Arriving first on the scene, Officer Caudill parked across the parking
lot from Melton’s vehicle and activated the emergency lights in his cruiser.
Officer Justice arrived shortly thereafter and parked alongside Officer Caudill, also
activating his emergency lights. The two officers approached, and Melton told
them from his vehicle that he wanted to make a complaint about his ex-wife or
former significant other. Melton described a domestic incident which he alleged
occurred in a Rowan County residence with an address outside of Morehead city
limits.
Considering the matter outside of MPD jurisdiction, Officer Caudill
sent a request to dispatch for an available sheriff’s deputy to speak with Melton
-2- about his complaint. Officer Justice reported to Melton the jurisdictional dilemma
and told him it was necessary to wait for the arrival of a deputy. Melton remained
in his vehicle with the engine running. Both officers would later recall that Melton
acted very nervous and was sweating heavily despite the air conditioning in his
vehicle running. As he was communicating with dispatch regarding the request for
a deputy, Officer Caudill had stepped to the rear of Melton’s vehicle and ran the
license plate number.
Soon thereafter, Melton rolled down the window of his vehicle and
asked why it was taking so long. As Officer Justice responded to him, Melton
suddenly shifted his vehicle into reverse and accelerated backward for a short
distance before shifting to drive and accelerating forward. Officer Justice
responded by attempting to enter the vehicle through the passenger door and was
pulled by the vehicle before letting go and running alongside it while commanding
Melton to halt. Melton ignored this and drove from the parking lot through a
grassy area and over a ditch before continuing to flee on the roadway.
Both officers entered their cruisers and pursued Melton. As Melton
made his way toward Interstate 64 (“I-64”), he ran a stop sign and a red light
before reaching an entrance ramp for I-64. During the pursuit, Officer Caudill
reported to dispatch that Melton was reaching speeds in excess of 90 miles per
hour. A short distance after entering I-64, Melton lost control of his vehicle and
-3- left a long trail of debris before he crashed into the concrete center barrier. Upon
reaching Melton’s vehicle, the officers found the impact had rendered him
unconscious and locked inside the wrecked vehicle. The officers broke a window
from Melton’s vehicle to drag him from the vehicle to a safe distance before
calling for emergency services.
After emergency personnel responded to the scene, Officer Justice
followed the ambulance that transported Melton to the hospital. As he suspected
Melton was under the influence of methamphetamine, Officer Justice sought a
blood test to screen for controlled substances. While Melton was still unconscious,
Officer Justice read to him an implied consent form and requested a blood draw for
a drug screen.
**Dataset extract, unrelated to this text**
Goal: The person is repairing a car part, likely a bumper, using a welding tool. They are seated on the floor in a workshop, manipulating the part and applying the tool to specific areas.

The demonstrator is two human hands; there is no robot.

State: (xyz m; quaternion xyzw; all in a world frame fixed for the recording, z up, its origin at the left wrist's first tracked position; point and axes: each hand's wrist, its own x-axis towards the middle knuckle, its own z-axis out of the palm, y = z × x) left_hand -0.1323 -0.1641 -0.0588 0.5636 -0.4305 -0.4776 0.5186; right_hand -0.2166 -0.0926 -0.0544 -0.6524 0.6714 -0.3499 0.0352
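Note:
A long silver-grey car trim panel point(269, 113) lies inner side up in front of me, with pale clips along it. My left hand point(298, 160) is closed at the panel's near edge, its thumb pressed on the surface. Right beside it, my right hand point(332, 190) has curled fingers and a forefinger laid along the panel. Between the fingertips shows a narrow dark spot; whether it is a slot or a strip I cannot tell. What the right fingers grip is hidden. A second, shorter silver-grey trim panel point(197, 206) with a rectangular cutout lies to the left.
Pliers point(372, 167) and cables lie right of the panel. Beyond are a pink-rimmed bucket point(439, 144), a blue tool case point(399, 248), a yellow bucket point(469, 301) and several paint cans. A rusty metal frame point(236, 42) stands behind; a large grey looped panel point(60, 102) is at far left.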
The subsequent lab results indicated the presence of
methamphetamine.
On April 29, 2021, a Rowan County grand jury indicted Melton on
two counts of first-degree wanton endangerment, one count of first-degree fleeing
and evading, one count of driving under the influence, and one count of reckless
driving. A suppression hearing concerning the results of the blood test occurred
before the trial court in June of 2022. Officer Justice was the only witness to
testify. The trial court granted the motion and excluded the drug screen from
evidence. Prior to trial, both counts of first-degree wanton endangerment and the
-4- driving under the influence charge were dismissed by motion of the
Commonwealth.
A jury trial occurred on January 3, 2024. Officer Caudill was the sole
witness to testify during the guilt phase. After convicting Melton of first-degree
fleeing and evading and reckless driving, the jury recommended a sentence of two-
and-a-half years’ imprisonment. A judgment which imposed the recommended
sentence was entered by the trial court on February 8, 2024. This appeal follows.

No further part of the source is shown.